I am running Ubuntu 13.10, and I'm pretty new to Linux. I tried:
$ sudo apt-get install chkconfig
Package chkconfig is not available, but is referred to by another package.
This may mean that the package is missing, has been obsoleted, or
is only available from another source
E: Package 'chkconfig' has no installation candidate
I manually downloaded the package and unzipped it. The resulting folder has a file called:
chkconfig.install
But how do I run this? I tried this, but it didn't work.
$ sudo chkconfig.install
The command chkconfig is no longer available in Ubuntu.The equivalent command to chkconfig is update-rc.d.This command nearly supports all the new versions of ubuntu.
The similar commands are
update-rc.d <service> defaults
update-rc.d <service> start 20 3 4 5
update-rc.d -f <service> remove
In Ubuntu /etc/init.d has been replaced by /usr/lib/systemd. Scripts can still be started and stoped by 'service'. But the primary command is now 'systemctl'.

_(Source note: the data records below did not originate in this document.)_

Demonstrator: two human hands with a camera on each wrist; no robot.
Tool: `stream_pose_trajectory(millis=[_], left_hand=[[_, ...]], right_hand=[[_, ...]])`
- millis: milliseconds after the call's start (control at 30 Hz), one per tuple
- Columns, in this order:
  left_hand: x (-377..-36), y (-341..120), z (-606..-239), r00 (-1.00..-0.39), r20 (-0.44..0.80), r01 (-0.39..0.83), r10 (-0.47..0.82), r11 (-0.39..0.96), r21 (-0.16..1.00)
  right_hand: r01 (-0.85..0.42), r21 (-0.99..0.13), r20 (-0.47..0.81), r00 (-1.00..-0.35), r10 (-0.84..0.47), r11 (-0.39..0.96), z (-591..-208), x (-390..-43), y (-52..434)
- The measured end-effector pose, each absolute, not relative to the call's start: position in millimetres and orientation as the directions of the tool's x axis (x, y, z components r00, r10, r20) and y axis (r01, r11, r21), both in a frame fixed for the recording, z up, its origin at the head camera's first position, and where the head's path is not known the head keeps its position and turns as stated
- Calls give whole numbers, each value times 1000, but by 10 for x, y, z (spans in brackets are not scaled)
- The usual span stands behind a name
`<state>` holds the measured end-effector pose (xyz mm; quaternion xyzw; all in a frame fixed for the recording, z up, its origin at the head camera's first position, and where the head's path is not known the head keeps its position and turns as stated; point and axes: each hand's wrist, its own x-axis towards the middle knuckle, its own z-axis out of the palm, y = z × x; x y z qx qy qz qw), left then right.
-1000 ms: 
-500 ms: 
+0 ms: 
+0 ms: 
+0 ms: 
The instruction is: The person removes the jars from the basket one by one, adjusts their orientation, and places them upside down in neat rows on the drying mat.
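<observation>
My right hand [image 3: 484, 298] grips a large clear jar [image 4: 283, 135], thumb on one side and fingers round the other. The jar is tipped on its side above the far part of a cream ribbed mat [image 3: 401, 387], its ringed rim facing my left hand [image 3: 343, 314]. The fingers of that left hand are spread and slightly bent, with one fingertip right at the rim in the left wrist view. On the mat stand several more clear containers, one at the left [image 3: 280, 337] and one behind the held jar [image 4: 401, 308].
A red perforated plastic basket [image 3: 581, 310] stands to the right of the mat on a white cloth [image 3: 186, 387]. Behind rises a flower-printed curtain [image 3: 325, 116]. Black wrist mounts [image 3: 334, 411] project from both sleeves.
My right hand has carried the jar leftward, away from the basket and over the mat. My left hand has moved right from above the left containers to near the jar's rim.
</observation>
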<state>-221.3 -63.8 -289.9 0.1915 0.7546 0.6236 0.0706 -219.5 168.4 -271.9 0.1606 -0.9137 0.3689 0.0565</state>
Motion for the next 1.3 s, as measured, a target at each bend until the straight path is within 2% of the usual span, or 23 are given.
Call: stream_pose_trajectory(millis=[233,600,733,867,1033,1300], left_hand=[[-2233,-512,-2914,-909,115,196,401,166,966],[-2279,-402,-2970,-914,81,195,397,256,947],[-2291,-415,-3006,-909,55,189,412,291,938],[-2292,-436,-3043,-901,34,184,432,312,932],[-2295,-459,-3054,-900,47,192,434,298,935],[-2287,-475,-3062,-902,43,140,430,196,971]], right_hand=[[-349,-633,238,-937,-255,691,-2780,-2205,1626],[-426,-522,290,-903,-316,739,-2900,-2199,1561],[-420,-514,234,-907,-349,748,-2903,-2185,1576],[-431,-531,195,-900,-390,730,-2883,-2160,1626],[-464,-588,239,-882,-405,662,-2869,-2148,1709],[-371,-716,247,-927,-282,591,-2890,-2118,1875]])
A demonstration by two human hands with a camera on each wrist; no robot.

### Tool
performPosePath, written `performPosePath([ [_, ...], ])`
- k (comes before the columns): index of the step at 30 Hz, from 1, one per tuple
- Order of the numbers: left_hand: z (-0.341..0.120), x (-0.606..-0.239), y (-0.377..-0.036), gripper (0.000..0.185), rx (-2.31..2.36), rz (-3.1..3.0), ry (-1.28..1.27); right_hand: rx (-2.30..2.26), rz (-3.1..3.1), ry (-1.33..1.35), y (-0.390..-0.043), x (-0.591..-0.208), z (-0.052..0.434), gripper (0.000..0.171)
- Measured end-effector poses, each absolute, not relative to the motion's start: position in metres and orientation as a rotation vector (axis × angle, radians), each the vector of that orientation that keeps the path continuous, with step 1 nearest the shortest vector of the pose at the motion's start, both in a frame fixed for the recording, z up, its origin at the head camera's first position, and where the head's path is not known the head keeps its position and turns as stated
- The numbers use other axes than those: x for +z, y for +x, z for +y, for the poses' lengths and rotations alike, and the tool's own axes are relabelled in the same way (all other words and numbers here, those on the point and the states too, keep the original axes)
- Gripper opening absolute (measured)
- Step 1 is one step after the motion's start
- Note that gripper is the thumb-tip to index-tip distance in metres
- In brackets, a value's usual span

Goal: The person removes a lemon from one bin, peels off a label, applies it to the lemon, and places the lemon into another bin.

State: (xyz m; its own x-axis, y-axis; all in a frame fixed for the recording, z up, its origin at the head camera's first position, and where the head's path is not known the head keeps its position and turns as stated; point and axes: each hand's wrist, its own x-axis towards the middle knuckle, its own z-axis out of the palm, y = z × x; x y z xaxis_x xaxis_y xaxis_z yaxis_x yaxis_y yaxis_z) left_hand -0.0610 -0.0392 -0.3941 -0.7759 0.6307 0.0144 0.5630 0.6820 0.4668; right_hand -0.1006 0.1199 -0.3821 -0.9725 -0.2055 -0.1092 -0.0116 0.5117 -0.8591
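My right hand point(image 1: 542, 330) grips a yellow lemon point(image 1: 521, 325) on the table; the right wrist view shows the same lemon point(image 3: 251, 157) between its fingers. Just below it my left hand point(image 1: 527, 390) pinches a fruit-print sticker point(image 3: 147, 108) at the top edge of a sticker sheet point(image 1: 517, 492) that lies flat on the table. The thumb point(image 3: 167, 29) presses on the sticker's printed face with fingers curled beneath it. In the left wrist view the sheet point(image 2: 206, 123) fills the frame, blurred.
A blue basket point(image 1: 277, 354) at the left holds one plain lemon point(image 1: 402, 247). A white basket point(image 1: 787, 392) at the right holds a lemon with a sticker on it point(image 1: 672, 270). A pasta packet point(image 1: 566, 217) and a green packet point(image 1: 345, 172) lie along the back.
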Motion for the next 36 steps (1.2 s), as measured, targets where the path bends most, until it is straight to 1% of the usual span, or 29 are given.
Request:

The chkconfig command was left behind, and now you do this with systemctl.
So instead of:
chkconfig enable apache2
You should look for the service name, and then enable it
systemctl status apache2
systemctl enable apache2.service
Systemd has become more friendly about figuring out if you have a systemd script, or an /etc/init.d script, and doing the right thing.
sysv-rc-conf is an alternate option for Ubuntu.
sudo apt-get install sysv-rc-conf
sysv-rc-conf --list xxxx
alias chkconfig=sysv-rc-conf
chkconfig --list
syntax
sysv-rc-conf command line usage:
sysv-rc-conf --list [service name]
sysv-rc-conf [--level <runlevels>] <service name> <on|off>
Chkconfig is no longer available in Ubuntu.
Chkconfig is a script. You can download it from here.
Install this package in Ubuntu:
apt install sysv-rc-conf
its a substitute for chkconfig cmd.
After install run this cmd:
sysv-rc-conf --list
It'll show all services in all the runlevels. You can also run this:
sysv-rc-conf --level (runlevel number ex:1 2 3 4 5 6 )
Now you can choose which service should be active in boot time.
The following command do the same on Ubuntu:
systemctl list-dependencies
But how do I run this? I tried typing: sudo chkconfig.install which doesn't work.
I'm not sure where you got this package or what it contains; A url of download would be helpful.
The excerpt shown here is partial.